**Brief**
Return the material unaltered, line by line.

**Given information**
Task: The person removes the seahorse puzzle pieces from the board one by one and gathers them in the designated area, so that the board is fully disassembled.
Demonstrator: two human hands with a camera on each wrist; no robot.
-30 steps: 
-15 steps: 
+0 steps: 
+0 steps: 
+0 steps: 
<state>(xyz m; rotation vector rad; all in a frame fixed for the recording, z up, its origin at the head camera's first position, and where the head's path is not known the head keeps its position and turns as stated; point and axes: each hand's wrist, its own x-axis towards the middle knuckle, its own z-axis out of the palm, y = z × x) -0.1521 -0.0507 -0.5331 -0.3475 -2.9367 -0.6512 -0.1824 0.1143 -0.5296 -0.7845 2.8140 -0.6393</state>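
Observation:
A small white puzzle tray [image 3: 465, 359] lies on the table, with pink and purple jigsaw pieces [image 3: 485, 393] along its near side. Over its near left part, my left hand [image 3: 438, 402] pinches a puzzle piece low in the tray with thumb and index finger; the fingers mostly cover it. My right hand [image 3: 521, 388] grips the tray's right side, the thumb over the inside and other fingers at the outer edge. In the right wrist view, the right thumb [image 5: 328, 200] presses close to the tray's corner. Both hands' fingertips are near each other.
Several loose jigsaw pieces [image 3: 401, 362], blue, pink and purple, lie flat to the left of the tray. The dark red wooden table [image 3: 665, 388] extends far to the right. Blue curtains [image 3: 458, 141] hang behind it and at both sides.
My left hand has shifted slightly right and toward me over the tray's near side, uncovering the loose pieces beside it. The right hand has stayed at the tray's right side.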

**Task answer**
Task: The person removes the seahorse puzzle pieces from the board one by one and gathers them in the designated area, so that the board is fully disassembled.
Demonstrator: two human hands with a camera on each wrist; no robot.
-30 steps: 
-15 steps: 
+0 steps: 
+0 steps: 
+0 steps: 
<state>(xyz m; rotation vector rad; all in a frame fixed for the recording, z up, its origin at the head camera's first position, and where the head's path is not known the head keeps its position and turns as stated; point and axes: each hand's wrist, its own x-axis towards the middle knuckle, its own z-axis out of the palm, y = z × x) -0.1521 -0.0507 -0.5331 -0.3475 -2.9367 -0.6512 -0.1824 0.1143 -0.5296 -0.7845 2.8140 -0.6393</state>
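Observation:
A small white puzzle tray [image 3: 465, 359] lies on the table, with pink and purple jigsaw pieces [image 3: 485, 393] along its near side. Over its near left part, my left hand [image 3: 438, 402] pinches a puzzle piece low in the tray with thumb and index finger; the fingers mostly cover it. My right hand [image 3: 521, 388] grips the tray's right side, the thumb over the inside and other fingers at the outer edge. In the right wrist view, the right thumb [image 5: 328, 200] presses close to the tray's corner. Both hands' fingertips are near each other.
Several loose jigsaw pieces [image 3: 401, 362], blue, pink and purple, lie flat to the left of the tray. The dark red wooden table [image 3: 665, 388] extends far to the right. Blue curtains [image 3: 458, 141] hang behind it and at both sides.
My left hand has shifted slightly right and toward me over the tray's near side, uncovering the loose pieces beside it. The right hand has stayed at the tray's right side.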

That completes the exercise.